Bu küp mezarlar, Atabey-Harmanören (Göndürle) sınırları içerisinde bulunur ve MÖ 1000 sonlarına kadar süren tarih öncesi dönemlere aittirler. 1993 yılında Prof. Dr. Rüçhan Arık ve ekibi tarafından kazı ve incelemeler yapılmıştır. Prof Dr. Mehmet Özsait tarafından yapılan kazılarda da küp mezar alanının topografik planı hazırlanmış ve 41 adet yeni küp mezar ortaya çıkarılmıştır. Küp mezarların ağzı genelde doğuya açılmakta olup, düzenli sıralar halinde yerleştirilmiştir. Çoğunun ağzı ikinci bir küp ile kapatılmıştır. Tunç Çağına ait, gaga ağızlı testilerden pişmiş toprak ağırşaklar gibi çeşitli eşya "mezar armağanı" olarak bırakılmıştır. Mezarlarda yön birliğine karşın biçim birliği yoktur. Genelde gömü için özel küp yapılmadığı gözlenmiştir.

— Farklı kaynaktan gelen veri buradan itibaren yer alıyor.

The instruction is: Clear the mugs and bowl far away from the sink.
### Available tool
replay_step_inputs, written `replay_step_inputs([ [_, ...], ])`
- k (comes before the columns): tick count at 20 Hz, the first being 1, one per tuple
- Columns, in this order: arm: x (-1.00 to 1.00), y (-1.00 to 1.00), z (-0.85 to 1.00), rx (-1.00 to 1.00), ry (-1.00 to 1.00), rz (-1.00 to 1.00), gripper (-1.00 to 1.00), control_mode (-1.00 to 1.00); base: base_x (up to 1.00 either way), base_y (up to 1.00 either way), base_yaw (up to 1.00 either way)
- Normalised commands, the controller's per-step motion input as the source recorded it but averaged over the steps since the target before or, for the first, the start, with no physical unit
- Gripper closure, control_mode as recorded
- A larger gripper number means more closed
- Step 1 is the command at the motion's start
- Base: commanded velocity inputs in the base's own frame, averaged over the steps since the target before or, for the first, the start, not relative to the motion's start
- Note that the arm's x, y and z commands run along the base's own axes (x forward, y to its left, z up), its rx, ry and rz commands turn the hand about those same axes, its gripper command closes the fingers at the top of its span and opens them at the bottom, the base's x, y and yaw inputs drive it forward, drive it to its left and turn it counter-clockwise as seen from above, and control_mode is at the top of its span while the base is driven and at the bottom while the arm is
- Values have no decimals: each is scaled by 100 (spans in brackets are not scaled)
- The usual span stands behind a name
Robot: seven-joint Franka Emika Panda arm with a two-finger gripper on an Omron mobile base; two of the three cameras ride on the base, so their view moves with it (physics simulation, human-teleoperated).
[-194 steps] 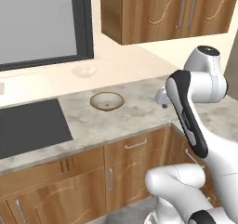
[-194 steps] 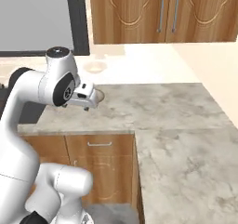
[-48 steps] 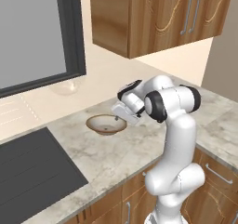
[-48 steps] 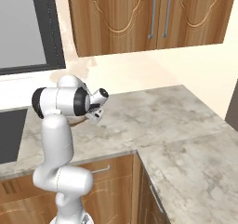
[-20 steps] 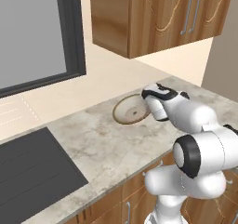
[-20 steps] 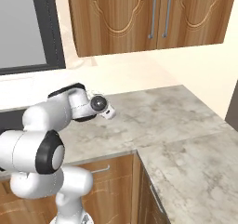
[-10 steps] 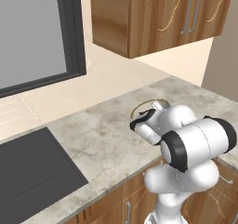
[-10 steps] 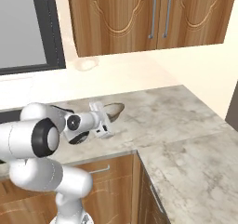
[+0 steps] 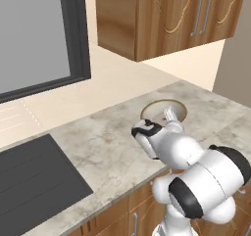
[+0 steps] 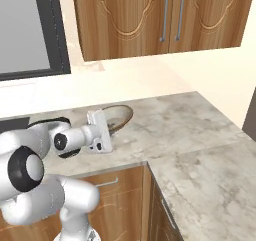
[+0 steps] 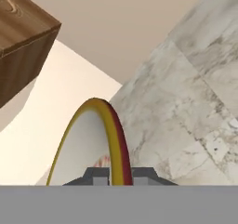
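Note:
The bowl (image 9: 164, 113), shallow with a brown rim and a pale inside, hangs tilted just over the marble counter (image 9: 103, 147), its near edge pinched in my gripper (image 9: 168, 116). From the right base the bowl (image 10: 118, 116) rises at an angle out of the gripper (image 10: 111, 124). In the hand view the bowl's rim (image 11: 113, 125) runs edge-on up from between the two fingertips (image 11: 97, 174), and the gripper (image 11: 117, 175) is shut on it. The mugs are out of view. A flat black rectangle (image 9: 34, 176) is set into the counter at the left; I cannot tell whether it is the sink.
Wooden wall cabinets (image 9: 166, 19) hang above the counter's back. A dark-framed grey panel (image 9: 34, 39) stands on the wall at the left. The counter turns a corner and runs on to the right (image 10: 200, 150). My own arm (image 9: 196, 171) bulks over the counter's front edge.
The arm has folded down toward the counter's front edge and carried the bowl to the right, from flat to tilted. The grip on the rim has held.

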Motion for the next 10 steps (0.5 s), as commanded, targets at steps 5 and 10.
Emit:
replay_step_inputs([
  [5,-69,-20,92,19,-6,0,100,-100,0,0,0],
  [10,-58,-28,82,27,0,0,100,-100,0,0,0],
])
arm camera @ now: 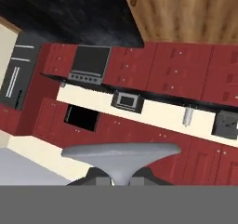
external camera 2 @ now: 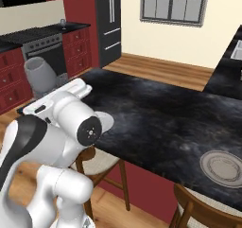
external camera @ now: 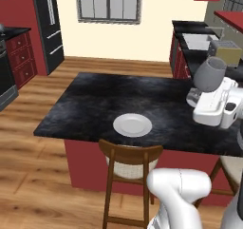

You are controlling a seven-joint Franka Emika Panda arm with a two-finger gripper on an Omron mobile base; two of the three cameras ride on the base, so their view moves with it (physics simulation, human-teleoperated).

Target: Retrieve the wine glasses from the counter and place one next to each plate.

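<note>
Wine glass is held by its stem in closed jaws of the gripper, at 3 o'clock of the white plate, above the counter. Patterned plate is seen at 4 o'clock, unaccompanied. Neither placement is judged done.

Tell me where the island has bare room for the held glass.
Bare stone lies all round the white plate, widest left of it and behind it. The patterned plate has bare island top on its far side. No spot looks crowded; the glass fits beside either.
</note>
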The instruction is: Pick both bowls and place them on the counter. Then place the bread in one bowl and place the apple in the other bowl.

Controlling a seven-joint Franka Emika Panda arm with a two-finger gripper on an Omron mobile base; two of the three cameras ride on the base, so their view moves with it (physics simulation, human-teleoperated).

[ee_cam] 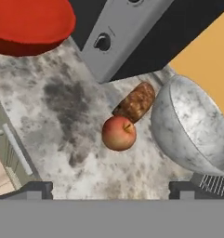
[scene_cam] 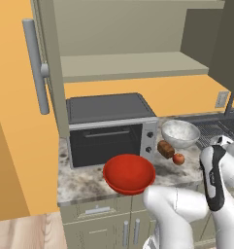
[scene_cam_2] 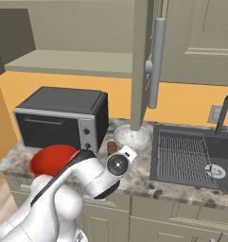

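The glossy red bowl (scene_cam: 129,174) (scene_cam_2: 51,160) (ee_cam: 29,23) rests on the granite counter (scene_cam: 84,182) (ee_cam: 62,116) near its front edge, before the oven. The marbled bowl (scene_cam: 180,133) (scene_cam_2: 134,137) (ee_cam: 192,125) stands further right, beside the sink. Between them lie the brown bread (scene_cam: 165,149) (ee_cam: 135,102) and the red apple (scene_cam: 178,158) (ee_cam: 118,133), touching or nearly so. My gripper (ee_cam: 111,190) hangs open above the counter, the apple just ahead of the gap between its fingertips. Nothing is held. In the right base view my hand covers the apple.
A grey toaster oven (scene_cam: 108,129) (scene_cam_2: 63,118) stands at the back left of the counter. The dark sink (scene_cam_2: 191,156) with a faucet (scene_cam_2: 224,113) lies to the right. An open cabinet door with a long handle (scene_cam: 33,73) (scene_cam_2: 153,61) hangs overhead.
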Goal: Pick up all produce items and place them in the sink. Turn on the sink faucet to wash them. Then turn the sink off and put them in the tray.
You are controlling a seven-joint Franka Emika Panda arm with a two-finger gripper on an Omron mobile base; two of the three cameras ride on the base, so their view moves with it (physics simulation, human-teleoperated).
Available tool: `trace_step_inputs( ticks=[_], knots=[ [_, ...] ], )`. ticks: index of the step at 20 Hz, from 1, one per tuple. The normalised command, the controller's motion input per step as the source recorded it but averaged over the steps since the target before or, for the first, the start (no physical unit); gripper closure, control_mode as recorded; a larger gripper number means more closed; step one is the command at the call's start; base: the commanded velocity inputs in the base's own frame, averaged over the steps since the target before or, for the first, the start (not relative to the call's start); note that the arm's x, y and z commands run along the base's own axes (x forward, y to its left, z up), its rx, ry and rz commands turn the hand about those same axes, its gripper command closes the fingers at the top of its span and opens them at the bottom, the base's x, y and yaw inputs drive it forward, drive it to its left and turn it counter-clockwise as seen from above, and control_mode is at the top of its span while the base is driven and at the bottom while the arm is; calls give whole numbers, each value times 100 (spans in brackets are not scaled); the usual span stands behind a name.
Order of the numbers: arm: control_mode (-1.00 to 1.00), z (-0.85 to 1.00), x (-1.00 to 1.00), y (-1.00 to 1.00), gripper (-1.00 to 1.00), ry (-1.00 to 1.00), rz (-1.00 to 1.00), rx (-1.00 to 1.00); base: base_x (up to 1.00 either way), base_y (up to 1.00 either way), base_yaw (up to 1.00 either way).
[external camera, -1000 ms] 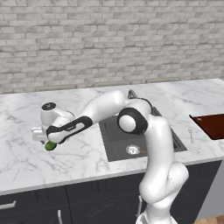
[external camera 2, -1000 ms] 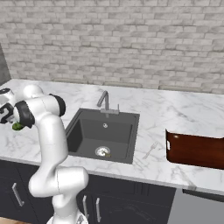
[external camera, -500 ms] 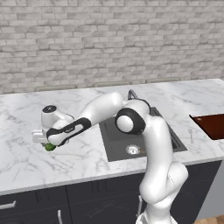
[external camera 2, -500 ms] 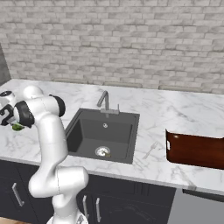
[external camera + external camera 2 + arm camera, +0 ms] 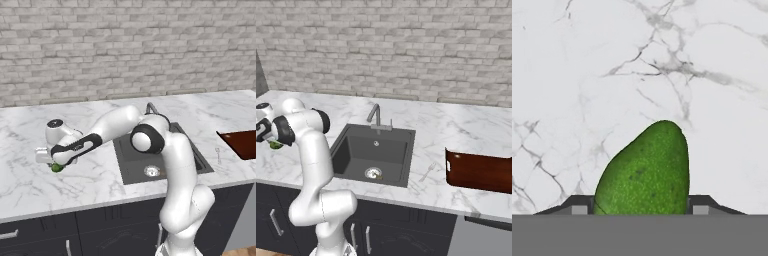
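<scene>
The claw (image 5: 56, 165) hangs low over the marble counter (image 5: 30, 185), arm barely shifted since a second ago; the green fruit (image 5: 644, 172) sits between its fingertips (image 5: 579, 205) — whether they grip it, I cannot tell.

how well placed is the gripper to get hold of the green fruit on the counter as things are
Probably yes. The gripper is already down over the green fruit, with one dark fingertip on each side and bare marble counter around it. Nothing blocks it; the jaws do not yet look shut on it.

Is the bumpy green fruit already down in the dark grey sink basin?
No, the bumpy green fruit lies on the white marble counter between the jaws.
</scene>
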Motion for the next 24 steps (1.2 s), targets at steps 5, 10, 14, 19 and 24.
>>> trace_step_inputs(
  ticks=[5, 10, 14, 19, 24],
  knots=[
    [-100, 17, -11, 0, 100, -1, -1, -1, 0, 0, 0],
    [-100, 41, -14, -17, 100, -5, -2, -2, 0, 0, 0],
    [-100, 35, -8, -31, 100, -6, -2, -2, 0, 0, 0],
    [-100, 25, -11, -48, 100, -9, -3, -1, 0, 0, 0],
    [-100, 21, -12, -60, 100, -12, -3, 0, 0, 0, 0]
  ],
)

Küp içerisine konulan ölüler, (hoker) durumunda olup, başları genelde küp ağzına yakın ve doğuya doğrudur. Mezar armağanları, genelde, iki veya daha fazla olarak küplerin içine bırakılmıştır. Armağanlar arasında, gaga ağızlı, kuş gözlü testileri, ufak kase ve çömlekleri, taş balta, amulet, pişmiş topraktan ağırşaklar, madeni buluntu olarak tunçtan halkalar, literatüre tıraş bıçağı olarak geçen fakat kullanım alanı henüz anlatılamayan bir nesle ile "toggle pin" adıyla bilinen topuz başlı iğne tipleri bulunmaktadır.

Küp mezarlar, M.Ö. 2700 ile 1800 yılları arasında kullanılan bir çeşit ölü gömme geleneğidir. Genellikle doğuya dönüktür. Ölü küpün içine hoker pozisyonunda konulmuştur. Hoker pozisyonu, ayakların karna çekilmesiyle oluşturulan pozisyondur. Ceninin anne karnındaki pozisyonu da hoker pozisyonudur. Zaten küp mezarlardaki amacın “Dünyaya geldiği gibi gitsin” düşüncesi olduğu düşünülmektedir.

Ölünün kapalı bir yere konması gerektiği düşüncesinin bu dönemde başladığı tahmin edilmektedir. Küp mezarların ağızları kapaktaşı yada derin bir çömlekle kapatılmıştır. Etrafları taşlarla desteklenmiştir. Ülkemizin bir çok ilinde bol sayıda örnekleri vardır.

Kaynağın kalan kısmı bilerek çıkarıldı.